On the day of arrest, raids were also conducted on the house of Khurram Parvez and the JKCCS office in the city of Srinagar, in Jammu and Kashmir Union Territory. Mr. Parvez’s mobile phone, laptop, and several books were seized.
Unlawful Activities (Prevention) Act, 1967 – not about crime and justice, but suppression of HR Defenders and dissent?
The UAPA was first introduced in 2008 by the then Congress party. In 2019, Prime Minister Narendra Modi’s government amended the law, allowing authorities to categorize even individuals as terrorists. Previously, the designation was reserved only for organisations.
Between 2015 and 2019, 7,840 arrests were made under UAPA. Only 155 were convicted. In 2019 alone, there were 1,948 arrests with mere 34 convictions. A reply by the government in the Lok Sabha shows that only 2.2 % of cases registered under the UAPA between 2016-2019 ended in convictions by court.(The Hindu, 10/3/2021).
Only 22% of arrested accorded trial, only 2.2% found guilty
In August 2021, the government informed parliament that just 22 percent of people arrested under the law from 2017 to 2019 were sent to trial. It said no charges had been filed so far in the remaining cases. (Aljazeera/AP 16/8/2021).
Not only are most victims of UAPA not accorded a fair trial, but even when they do get their cases tried, it is unjustly delayed.
We note the case of Mohammed Irfan, who when he was 24, newly married and expecting his first child was arrested in August 2012 for allegedly plotting to kill Indian politicians. Irfan was finally released in June 2021 after an Indian court acknowledged he was wrongly jailed. By then, he had already spent nine years in prison.
It must be noted that the sentences on conviction unjder the UAPA ranges from a maximum of 2 years, 3 years, 5 years and 7 years.
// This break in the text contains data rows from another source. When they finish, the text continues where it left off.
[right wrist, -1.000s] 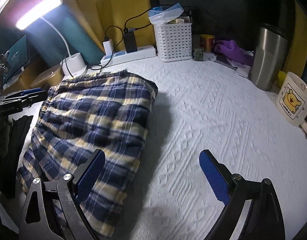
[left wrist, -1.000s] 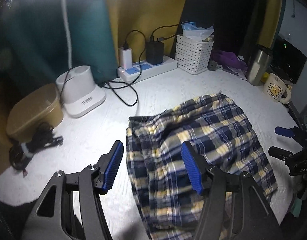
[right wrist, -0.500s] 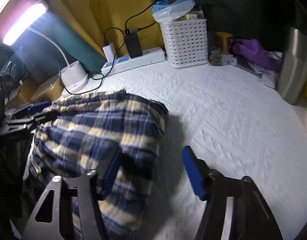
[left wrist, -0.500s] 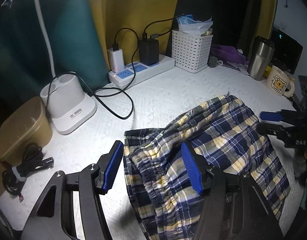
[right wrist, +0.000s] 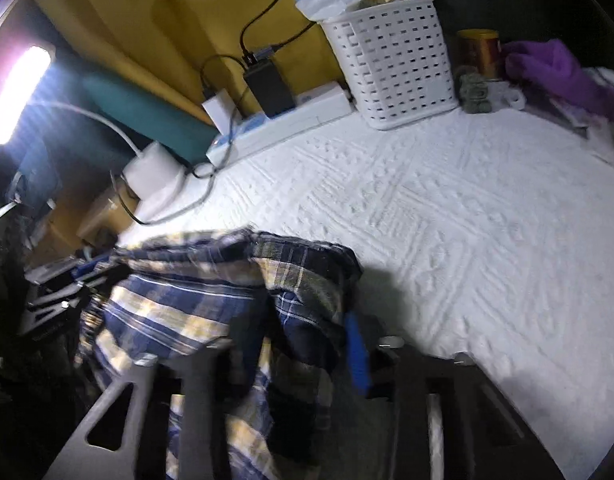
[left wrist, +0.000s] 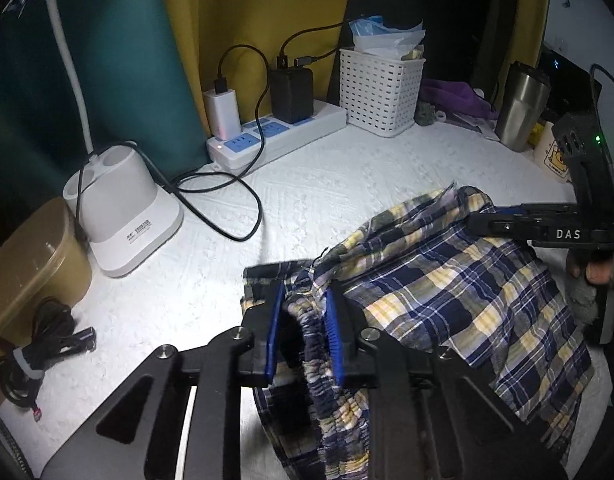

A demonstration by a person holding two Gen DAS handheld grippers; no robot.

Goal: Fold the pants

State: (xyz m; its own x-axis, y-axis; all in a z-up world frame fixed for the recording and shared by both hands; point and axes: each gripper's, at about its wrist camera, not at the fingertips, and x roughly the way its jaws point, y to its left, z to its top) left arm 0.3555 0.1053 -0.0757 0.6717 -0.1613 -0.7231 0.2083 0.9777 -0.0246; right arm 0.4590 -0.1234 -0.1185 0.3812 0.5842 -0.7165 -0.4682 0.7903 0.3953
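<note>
Blue-and-yellow plaid cloth pants lie bunched on the white textured bedspread, near edge, well apart from the white perforated plastic basket and white power strip at the back.

Left gripper: jaws have just been closing, now narrow, blue pads pinching the gathered elastic waistband; cloth lifted off the spread there.

Right gripper: jaws have just been closing too, plaid fabric between them. View is motion-blurred, only one blue pad visible, so it probably grips the fold, but I cannot confirm pad contact. From the left wrist view it reaches over the pants' far right edge.
</note>
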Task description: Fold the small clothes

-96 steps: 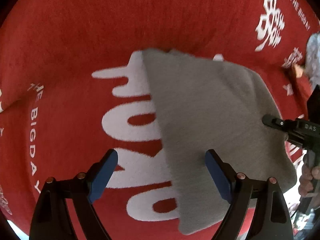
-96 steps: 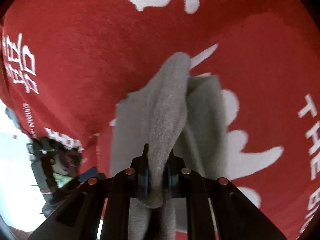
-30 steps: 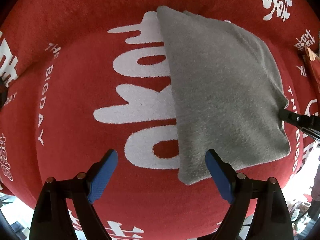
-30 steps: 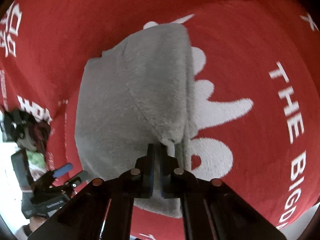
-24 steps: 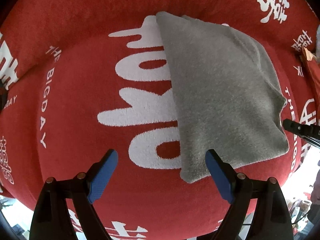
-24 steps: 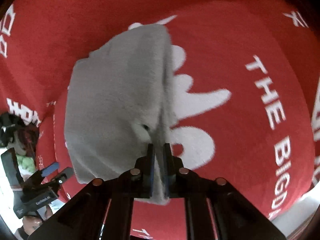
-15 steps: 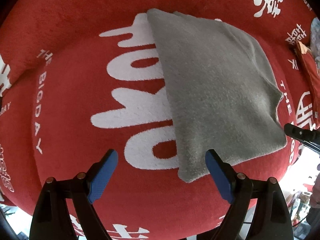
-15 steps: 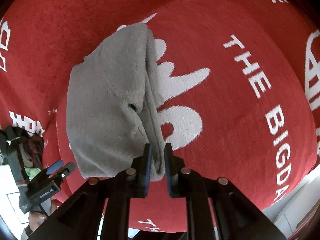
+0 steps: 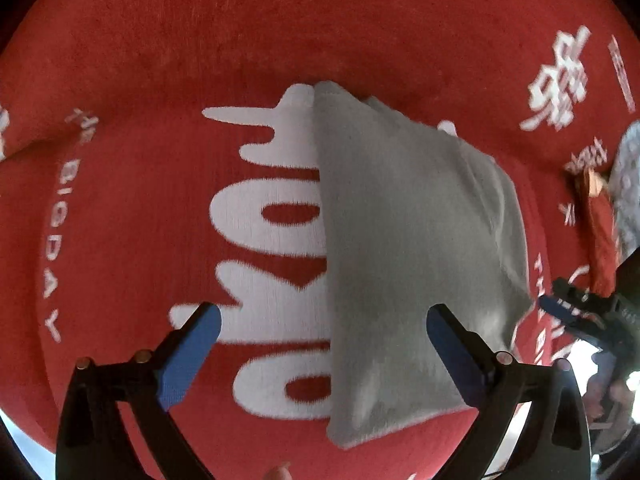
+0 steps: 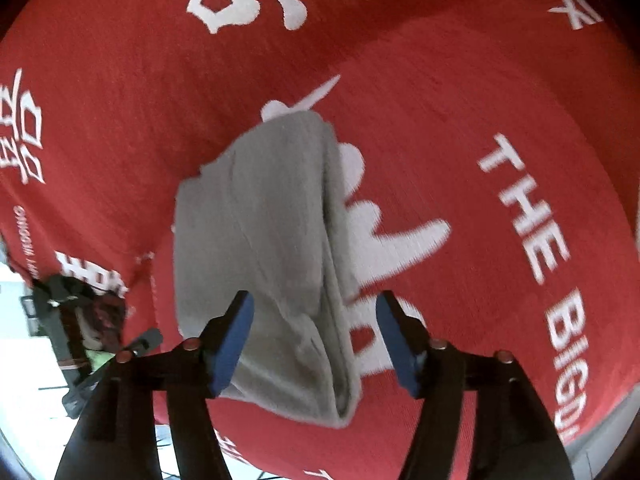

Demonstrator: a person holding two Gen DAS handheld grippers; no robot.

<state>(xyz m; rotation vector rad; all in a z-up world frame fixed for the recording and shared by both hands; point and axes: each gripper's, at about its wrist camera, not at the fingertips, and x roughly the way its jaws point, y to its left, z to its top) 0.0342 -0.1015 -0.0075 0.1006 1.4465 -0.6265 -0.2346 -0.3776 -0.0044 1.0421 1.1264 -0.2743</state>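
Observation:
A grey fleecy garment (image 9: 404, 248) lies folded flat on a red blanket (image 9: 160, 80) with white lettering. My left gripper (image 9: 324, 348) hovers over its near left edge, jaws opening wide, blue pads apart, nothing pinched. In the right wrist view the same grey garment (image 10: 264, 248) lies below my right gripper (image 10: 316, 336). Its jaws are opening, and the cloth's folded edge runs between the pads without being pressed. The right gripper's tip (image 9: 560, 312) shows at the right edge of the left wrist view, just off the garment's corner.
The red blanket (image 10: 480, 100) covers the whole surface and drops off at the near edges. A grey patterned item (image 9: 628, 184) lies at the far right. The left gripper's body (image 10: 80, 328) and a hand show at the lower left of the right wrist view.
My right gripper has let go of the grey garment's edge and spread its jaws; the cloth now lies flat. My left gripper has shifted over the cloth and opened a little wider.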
Life imprisonment or death only if and when any victim is killed. and as such delayed trials, without bail, may result in many being incarcerated for a much longer period than the maximum sentence if found guilty after a fair trial.
Tribal Rights activist dies in custody
Tribal rights activist and 84 years old Jesuit priest, Stan Swamy, a victim of UAPA died in custody on 5/7/2021. He had previously contracted Covid-19 in detention and recovered. Swamy was arrested in October 2020 for his alleged role in Bhima Koregaon violence in 2018 and his links with Maoists. When, he died, he was in the midst of a court battle to be released on bail.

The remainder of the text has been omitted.